→ PROVIDED DATA
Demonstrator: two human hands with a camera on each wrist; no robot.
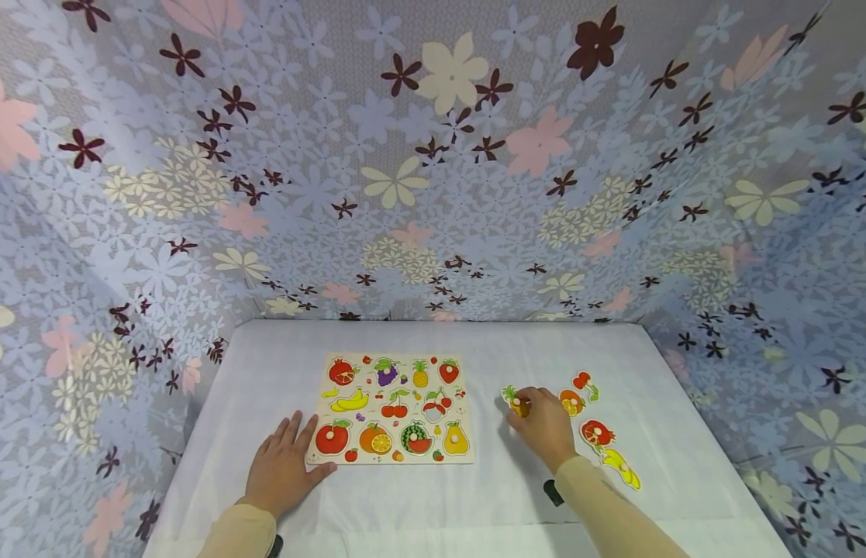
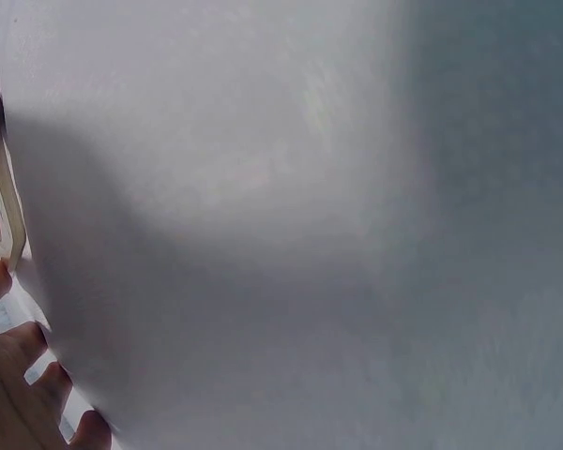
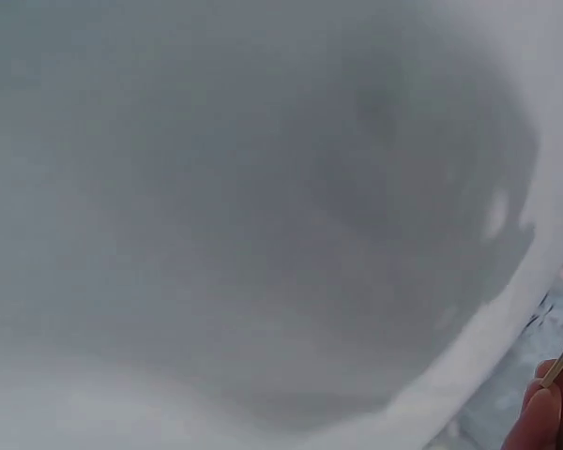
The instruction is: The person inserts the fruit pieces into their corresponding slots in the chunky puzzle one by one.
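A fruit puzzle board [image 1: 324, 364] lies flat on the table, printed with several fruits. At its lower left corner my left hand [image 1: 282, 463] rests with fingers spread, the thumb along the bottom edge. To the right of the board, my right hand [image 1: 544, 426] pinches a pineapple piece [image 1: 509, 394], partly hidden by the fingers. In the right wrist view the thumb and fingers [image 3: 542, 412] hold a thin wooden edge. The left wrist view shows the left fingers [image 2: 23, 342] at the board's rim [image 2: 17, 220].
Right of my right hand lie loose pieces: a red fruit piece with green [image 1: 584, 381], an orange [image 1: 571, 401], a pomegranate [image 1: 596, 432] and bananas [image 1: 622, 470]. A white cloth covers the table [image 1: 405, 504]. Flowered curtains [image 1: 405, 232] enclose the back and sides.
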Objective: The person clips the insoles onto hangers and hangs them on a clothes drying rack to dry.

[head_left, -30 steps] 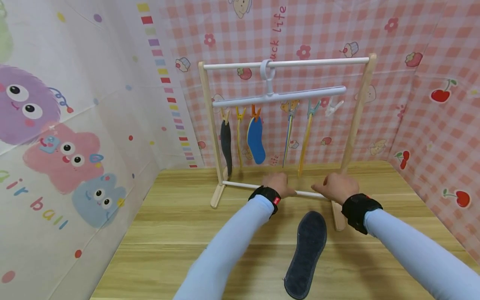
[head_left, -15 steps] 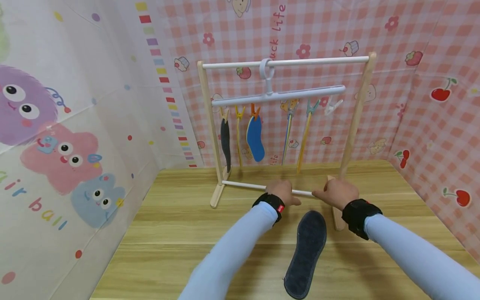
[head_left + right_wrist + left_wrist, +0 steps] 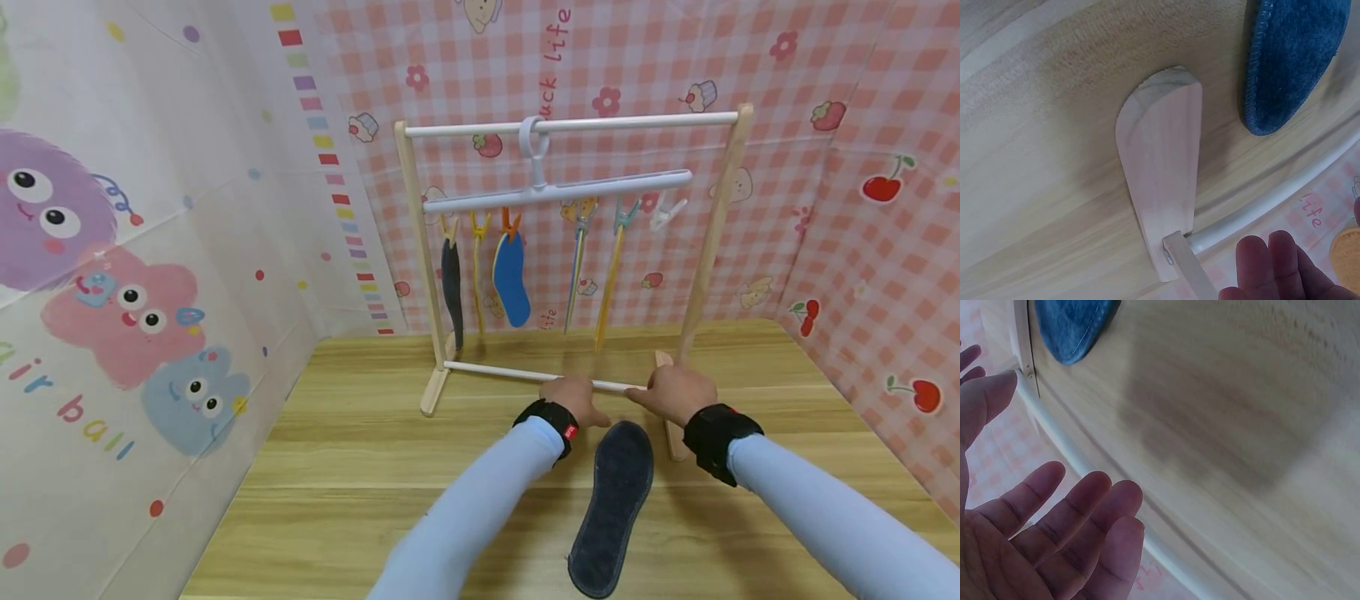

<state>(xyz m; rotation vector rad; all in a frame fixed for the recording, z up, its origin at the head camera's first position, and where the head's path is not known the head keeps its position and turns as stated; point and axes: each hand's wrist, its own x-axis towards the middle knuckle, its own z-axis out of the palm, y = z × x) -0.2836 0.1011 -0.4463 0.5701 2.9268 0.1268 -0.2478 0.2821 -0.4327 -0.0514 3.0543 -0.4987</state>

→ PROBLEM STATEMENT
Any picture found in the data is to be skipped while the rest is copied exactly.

→ SOLVED EXERCISE
Demonstrator: two human hands with a camera on each wrist; no robot.
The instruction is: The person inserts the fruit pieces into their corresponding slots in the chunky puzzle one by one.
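A fruit puzzle board [image 1: 324, 364] lies flat on the table, printed with several fruits. At its lower left corner my left hand [image 1: 282, 463] rests with fingers spread, the thumb along the bottom edge. To the right of the board, my right hand [image 1: 544, 426] pinches a pineapple piece [image 1: 509, 394], partly hidden by the fingers. In the right wrist view the thumb and fingers [image 3: 542, 412] hold a thin wooden edge. The left wrist view shows the left fingers [image 2: 23, 342] at the board's rim [image 2: 17, 220].
Right of my right hand lie loose pieces: a red fruit piece with green [image 1: 584, 381], an orange [image 1: 571, 401], a pomegranate [image 1: 596, 432] and bananas [image 1: 622, 470]. A white cloth covers the table [image 1: 405, 504]. Flowered curtains [image 1: 405, 232] enclose the back and sides.
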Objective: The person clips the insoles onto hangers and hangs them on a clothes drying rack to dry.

[head_left, -30 steps] 
[head_left, -15 steps] 
[head_left + right_wrist + left_wrist, +0 steps] 

<state>(xyz m; rotation vector rad; all in a frame fixed for the recording, z up, its origin at the head camera's first position, and where the head's path is not known the head keeps its position and turns as stated; point and axes: each hand's wrist, its own x-axis towards the middle knuckle, its own z-axis out of the palm, y = z × x) -0.2836 0.1011 -0.4463 0.5701 2.9268 0.1268 -0.2478 0.2821 -0.4327 -0.0514 3.0543 -0.4987</state>

The exercise requires no further answer.